MORNING MESSAGE
Millions
of Americans ... are living on the edge. Yet the country has not confronted the
question of how we will continue to prosper without a workforce that can pay for
its goods and services. You didn’t have to read Das Kapital to see this coming
... You could instead have read The Economist ... I keep in my files a warning
published in that magazine a dozen years ago, on the eve of George W. Bush’s
second term. The editors concluded back then that, with income inequality in the
U.S. reaching levels not seen since the first Gilded Age and social mobility
diminishing, “the United States risks calcifying into a European-style
class-based society.” And mind you, that was before the financial meltdown of
2007-2008 ... The United States now has a level of income inequality
unprecedented in our history and so dramatic it’s almost impossible to wrap
one’s mind around.
SAnderS, WARREN JOIN BATTLE FOR CONGRESS
Sanders
and Warren hit the trail for Senate candidates. The Hill: “Sanders and
Warren are launching their efforts by stumping for Democrat Katie McGinty in
Pennsylvania … Warren and Sanders are also notably speaking at universities,
making a pitch to the millennial voters who have flocked to their message [but]
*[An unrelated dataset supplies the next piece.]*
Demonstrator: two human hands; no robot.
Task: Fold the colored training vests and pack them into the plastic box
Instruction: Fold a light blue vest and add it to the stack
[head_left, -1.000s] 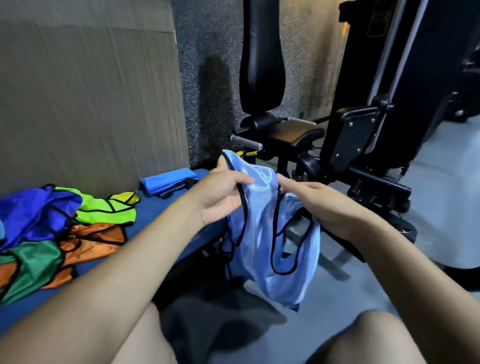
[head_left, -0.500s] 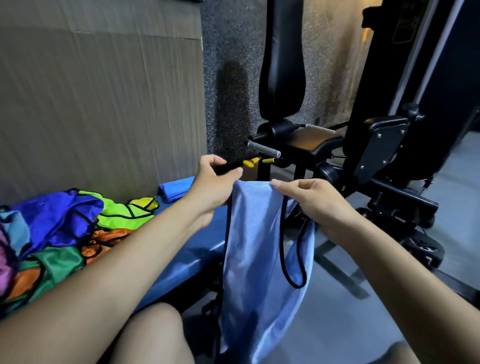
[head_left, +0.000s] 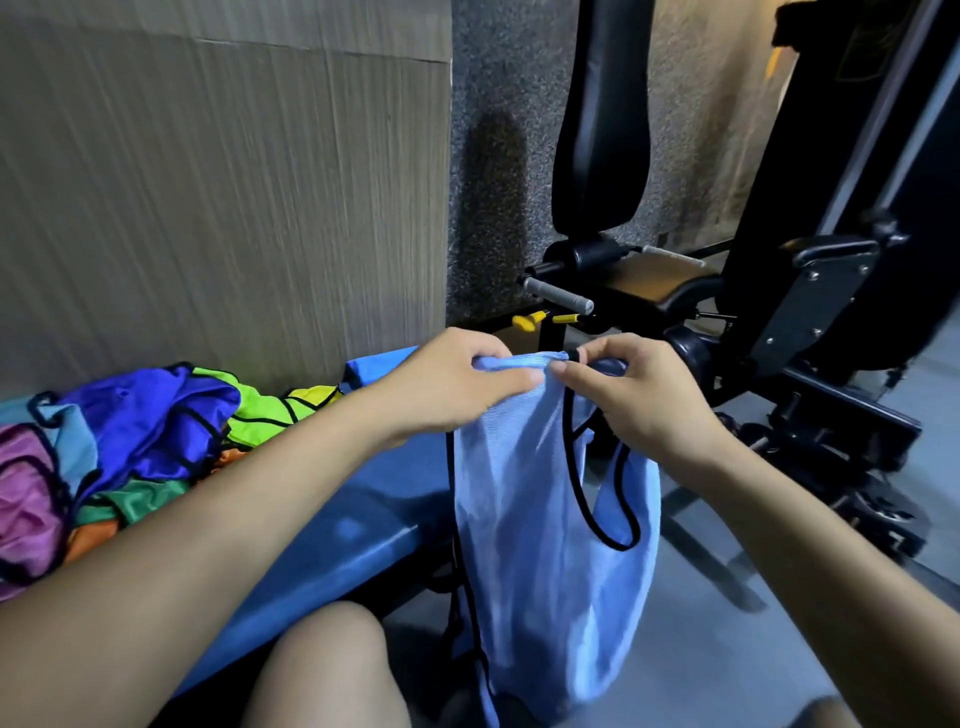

skeptics say a few visits to battleground states won’t be enough to sway
outcomes.”
Democrats
see House pickup opportunities. Politico: “Democrats — who would need a
whopping 30 seats to win the House — are already targeting at least 18 of the 60
GOP districts with the highest share of college-educated white voters, many of
which also have large numbers of nonwhite voters … The average district in the
emerging House battlefield — which so far includes 45 GOP-held districts … is 10
percentage points less white than in 2006, and the white population in those
seats is about 5 percentage points more college-educated than a decade ago.”
DEMS PUSH SOCIAL SECURITY EXPANSION
Democrats
increasingly united around Social Security expansion. Roll Call: “On Friday,
Democratic Reps. Linda T. Sánchez, Mark Pocan, and Michael M. Honda announced
legislation to expand Social Security … the Progressive Change Campaign
Committee released statements from incumbent Democratic senators and Senate
candidates saying they supported Social Security and Medicare expansion. One of
the co-signers was Colorado Sen. Michael Bennet, who said in a 2010 interview,
‘We can’t solve our budget crisis without dealing with our entitlements.'”
Clinton
should go big on climate, says American Prospect’s David Atkins: “Clinton
will not have the luxury of spending four or eight years taking baby steps
toward carbon reduction … Clinton’s only option, as Obama’s has been, may be to
use her executive powers … R.L. Miller [of] Climate Hawks Vote, a
climate-focused PAC[, says,] ‘That means considering the climate test in
approving all new fossil-fuel infrastructure, choosing an attorney general who
will investigate Exxon and other fossil fuel companies for failing to disclose
their global warming research in the 1970s, prioritizing renewable energy over
natural gas, and pricing carbon.’ Miller also recommends a moratorium on any new
fossil fuel projects.”
BREAKFAST SIDES
Trial
of AIG’s Maurice Greenberg begins this week. NYT: “The charges date to an
era when Eliot Spitzer, then the New York State attorney general, brought a
barrage of cases accusing Wall Street research analysts of biased research … and
insurance brokers of bid-rigging and kickbacks. Mr. Greenberg and A.I.G.’s
former chief financial officer, Howard I. Smith, are accused in part of
engineering bogus reinsurance transactions in 2000 and 2001 to bolster reserves
to make the company’s numbers look better to Wall Street.”
Court
ruling forces CT to confront school funding gap. NYT: “…Judge [Thomas]
Moukawsher seemed offended by the irrationality of the state’s education system:
He said its funding of new school buildings was driven not by need, but rather
by how much clout individual legislators might have; he criticized the teacher
evaluation system and said the high school graduation standards were all but
meaningless. He told the General Assembly it first had to determine how much
money schools actually need to educate children and then must allocate the funds
in a way that met that goal.”
Senate
to move first on measure to keep government open. The Hill: “Senate
leadership is hoping to take up a short-term spending bill this week that would
fund the government through Dec. 9 … House Republicans have not yet finalized a
plan … GOP lawmakers, with the exception of the most hard-line conservatives,
emerged from a closed-door meeting on Friday in favor of a plan to pass a CR
into December and pass smaller packages of appropriations bills in the lame-duck
session to avoid an all-encompassing omnibus bill.”